Recentemente qualcuno ha annunciato che diversi modelli di tavole da surf Arris mancavano di qualsiasi forma di autenticazione per eseguire funzioni come il riavvio e il ripristino di fabbrica di un modem con una singola chiamata http.
Leggi di più qui se vuoi: link
La mia domanda è: perché un browser moderno consentirebbe il caricamento di risorse interne da una pagina esterna. Esistono casi di utilizzo validi che superano le ovvie implicazioni sulla sicurezza di questo problema?
functions such as reboot and factory reset ... why would a modern browser allow internal resources to be loaded from an external page
La maggior parte dei router odierni e altri dispositivi collegati in rete saranno amministrati tramite un'interfaccia web. Ciò significa che esiste un server Web con un'applicazione Web in esecuzione sul dispositivo e che l'utente sta utilizzando il browser per accedere a questo dispositivo allo stesso modo con come si utilizza qualsiasi altra pagina Web. Questa interfaccia Web offre quindi all'utente la possibilità di riavviare il sistema o simili facendo clic sui collegamenti specifici nell'interfaccia Web.

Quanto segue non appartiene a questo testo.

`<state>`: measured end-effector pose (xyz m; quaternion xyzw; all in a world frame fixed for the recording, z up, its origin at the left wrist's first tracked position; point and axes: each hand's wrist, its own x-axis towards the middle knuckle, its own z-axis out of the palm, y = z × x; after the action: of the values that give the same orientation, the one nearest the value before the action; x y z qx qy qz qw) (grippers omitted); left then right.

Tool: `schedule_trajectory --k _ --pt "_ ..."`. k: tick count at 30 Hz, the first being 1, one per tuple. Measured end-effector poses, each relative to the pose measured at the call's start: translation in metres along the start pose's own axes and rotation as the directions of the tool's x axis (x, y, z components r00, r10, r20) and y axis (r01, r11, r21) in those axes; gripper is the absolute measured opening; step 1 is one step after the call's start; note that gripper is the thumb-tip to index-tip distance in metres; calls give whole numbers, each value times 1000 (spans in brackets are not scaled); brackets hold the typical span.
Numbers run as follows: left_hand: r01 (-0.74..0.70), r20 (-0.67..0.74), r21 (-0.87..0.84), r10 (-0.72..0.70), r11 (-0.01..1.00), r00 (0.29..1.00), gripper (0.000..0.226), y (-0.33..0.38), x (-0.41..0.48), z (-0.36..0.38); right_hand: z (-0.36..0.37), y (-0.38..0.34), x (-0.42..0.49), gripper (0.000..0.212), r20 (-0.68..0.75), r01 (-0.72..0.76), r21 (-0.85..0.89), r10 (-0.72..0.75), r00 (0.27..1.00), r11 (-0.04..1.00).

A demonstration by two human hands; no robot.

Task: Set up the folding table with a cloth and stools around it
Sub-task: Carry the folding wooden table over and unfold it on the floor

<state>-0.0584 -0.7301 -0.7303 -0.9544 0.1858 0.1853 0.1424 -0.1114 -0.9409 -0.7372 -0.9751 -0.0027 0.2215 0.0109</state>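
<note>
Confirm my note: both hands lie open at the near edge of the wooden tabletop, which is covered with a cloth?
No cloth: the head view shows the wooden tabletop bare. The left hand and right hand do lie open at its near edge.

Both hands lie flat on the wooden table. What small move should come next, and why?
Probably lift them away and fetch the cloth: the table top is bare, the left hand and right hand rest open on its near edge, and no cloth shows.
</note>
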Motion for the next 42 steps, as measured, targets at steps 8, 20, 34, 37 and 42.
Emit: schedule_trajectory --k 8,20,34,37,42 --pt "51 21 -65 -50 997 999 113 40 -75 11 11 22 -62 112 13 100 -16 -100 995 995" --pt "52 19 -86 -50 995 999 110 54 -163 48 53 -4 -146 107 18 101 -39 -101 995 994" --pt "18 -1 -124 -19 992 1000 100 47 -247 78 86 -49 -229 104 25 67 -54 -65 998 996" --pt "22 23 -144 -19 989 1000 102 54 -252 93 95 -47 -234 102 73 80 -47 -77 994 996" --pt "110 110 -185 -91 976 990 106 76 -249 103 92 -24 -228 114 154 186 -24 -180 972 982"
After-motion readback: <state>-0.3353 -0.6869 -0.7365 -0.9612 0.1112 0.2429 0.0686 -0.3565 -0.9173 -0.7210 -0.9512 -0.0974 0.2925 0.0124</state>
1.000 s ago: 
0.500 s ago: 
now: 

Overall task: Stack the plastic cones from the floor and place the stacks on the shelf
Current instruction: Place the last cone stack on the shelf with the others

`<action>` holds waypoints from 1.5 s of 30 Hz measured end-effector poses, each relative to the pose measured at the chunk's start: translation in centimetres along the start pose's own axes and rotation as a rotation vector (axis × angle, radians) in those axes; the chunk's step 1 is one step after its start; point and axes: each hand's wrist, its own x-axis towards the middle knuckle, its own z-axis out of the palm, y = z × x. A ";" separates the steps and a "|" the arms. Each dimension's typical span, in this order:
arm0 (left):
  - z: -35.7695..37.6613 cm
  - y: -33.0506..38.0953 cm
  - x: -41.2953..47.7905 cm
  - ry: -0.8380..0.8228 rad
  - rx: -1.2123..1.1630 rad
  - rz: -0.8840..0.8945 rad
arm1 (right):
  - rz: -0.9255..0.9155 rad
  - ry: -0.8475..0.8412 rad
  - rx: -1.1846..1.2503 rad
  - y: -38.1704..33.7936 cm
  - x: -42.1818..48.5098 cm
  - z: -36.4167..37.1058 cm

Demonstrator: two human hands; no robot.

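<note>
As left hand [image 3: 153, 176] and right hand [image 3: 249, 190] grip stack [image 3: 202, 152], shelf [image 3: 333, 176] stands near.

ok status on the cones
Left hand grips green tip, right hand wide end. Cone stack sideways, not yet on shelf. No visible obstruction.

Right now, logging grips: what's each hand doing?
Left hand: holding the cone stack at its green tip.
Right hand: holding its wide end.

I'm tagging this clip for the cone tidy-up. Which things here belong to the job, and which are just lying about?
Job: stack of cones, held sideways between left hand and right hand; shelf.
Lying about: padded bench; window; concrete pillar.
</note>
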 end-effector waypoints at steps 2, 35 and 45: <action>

Ma per impostazione predefinita un browser consente molte interazioni tra pagine web di origine diversa. È possibile fare clic su un collegamento in una pagina Web per passare a un'altra pagina. Oppure puoi incorporare le immagini da una pagina in un'altra pagina, ecc. Il browser stesso non è a conoscenza di cosa sia una pagina interna e cosa sia una pagina esterna e quali pagine sono autorizzate a collegare / incorporare a un'altra e quali no. Pertanto, le applicazioni Web devono eseguire i controlli autonomamente, ovvero verificare se una richiesta al dispositivo è stata causata da un'origine diversa e in questo caso non eseguirla.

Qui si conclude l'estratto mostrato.